| Problem statement |
Please quote the material exactly, every line of it.
*** Recorded information Section Begins ***
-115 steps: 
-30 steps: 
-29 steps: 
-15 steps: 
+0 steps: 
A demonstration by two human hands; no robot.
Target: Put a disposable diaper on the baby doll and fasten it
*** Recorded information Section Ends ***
| Task solution |
-115 steps: 
-30 steps: 
-29 steps: 
-15 steps: 
+0 steps: 
A demonstration by two human hands; no robot.
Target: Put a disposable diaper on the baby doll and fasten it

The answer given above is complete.